Problem
In the listing below, how many lines contain the string "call"? Answer with the number only.

- Opening Delimiter -

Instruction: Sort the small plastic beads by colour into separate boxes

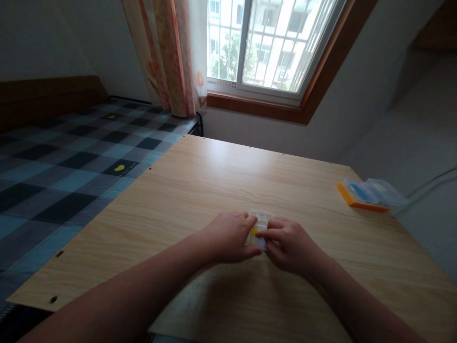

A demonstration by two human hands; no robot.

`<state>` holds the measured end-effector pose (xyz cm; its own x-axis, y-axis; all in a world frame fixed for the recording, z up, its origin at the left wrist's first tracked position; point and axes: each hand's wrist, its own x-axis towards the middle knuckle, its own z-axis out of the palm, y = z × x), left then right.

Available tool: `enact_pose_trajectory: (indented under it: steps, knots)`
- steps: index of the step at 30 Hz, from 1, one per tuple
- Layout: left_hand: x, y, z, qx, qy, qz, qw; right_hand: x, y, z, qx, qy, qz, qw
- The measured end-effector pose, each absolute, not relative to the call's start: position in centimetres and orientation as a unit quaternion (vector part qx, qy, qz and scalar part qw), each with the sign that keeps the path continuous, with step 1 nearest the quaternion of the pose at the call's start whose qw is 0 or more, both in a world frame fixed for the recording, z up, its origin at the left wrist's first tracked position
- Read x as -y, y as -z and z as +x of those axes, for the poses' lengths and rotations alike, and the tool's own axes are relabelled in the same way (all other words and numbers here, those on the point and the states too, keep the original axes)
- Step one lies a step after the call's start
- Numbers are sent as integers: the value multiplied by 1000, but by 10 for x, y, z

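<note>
A person's two bare hands met over a wood-grain surface (214,181), where a small clear plastic case (262,217) sat between them, toward the near side. The left hand (233,237) gripped the case's left side, while the right hand (288,242) bent its fingers at the opposite side, index fingertip at a yellow piece (254,232); whether it pinched anything could not be told. An orange-based box (369,194) with a clear lid stood at the right edge.
</note>
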<state>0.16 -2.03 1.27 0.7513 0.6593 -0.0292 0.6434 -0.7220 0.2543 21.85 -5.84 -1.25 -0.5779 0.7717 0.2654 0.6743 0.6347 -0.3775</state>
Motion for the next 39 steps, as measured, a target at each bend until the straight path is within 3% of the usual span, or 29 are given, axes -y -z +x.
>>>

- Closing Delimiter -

Written answer
2